● ACTION ITEM:
Leave out the pictures and set down exactly the lines from the start of the listing through the one with "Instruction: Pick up", both included.

● COLLECTED MATERIAL:
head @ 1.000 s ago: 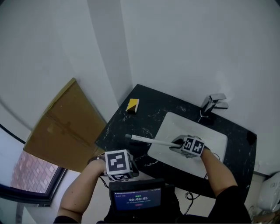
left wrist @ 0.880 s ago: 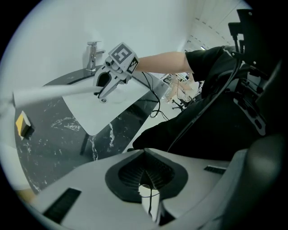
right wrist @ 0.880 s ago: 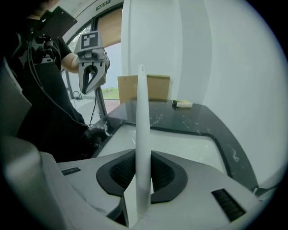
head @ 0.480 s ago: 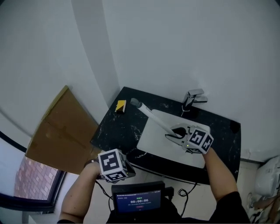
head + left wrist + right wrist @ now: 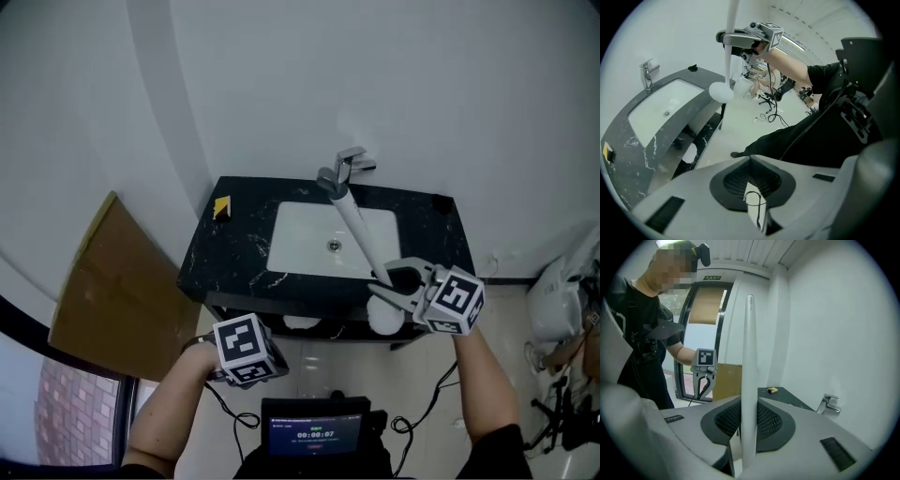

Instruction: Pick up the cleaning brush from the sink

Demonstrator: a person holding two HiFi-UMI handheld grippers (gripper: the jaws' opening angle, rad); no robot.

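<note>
The cleaning brush [image 5: 357, 231] is a long white handle with a round white head [image 5: 384, 319]. My right gripper [image 5: 401, 286] is shut on the handle close to the head and holds the brush in the air, in front of the counter's front edge. In the right gripper view the handle [image 5: 749, 380] rises straight up from between the jaws of my right gripper [image 5: 749, 430]. The white sink [image 5: 300, 234] lies behind it with nothing in it. My left gripper [image 5: 251, 367] hangs low at the left, shut and holding nothing; in its own view the left gripper [image 5: 752, 187] looks at the brush head [image 5: 721, 92].
A chrome tap [image 5: 345, 167] stands behind the basin on the black marble counter [image 5: 234, 258]. A yellow sponge [image 5: 221, 207] lies at the counter's back left corner. Brown cardboard [image 5: 103, 291] leans at the left. A small screen [image 5: 314, 427] sits at my chest.
My right gripper has lifted the brush out of the basin and drawn it back toward me; the handle has swung from pointing left to pointing up. The view has backed away from the sink.
</note>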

● WRITTEN REPLY:
head @ 1.000 s ago: 
left wrist @ 0.880 s ago: 
right wrist @ 0.880 s ago: 
head @ 0.480 s ago: 
head + left wrist + right wrist @ now: 

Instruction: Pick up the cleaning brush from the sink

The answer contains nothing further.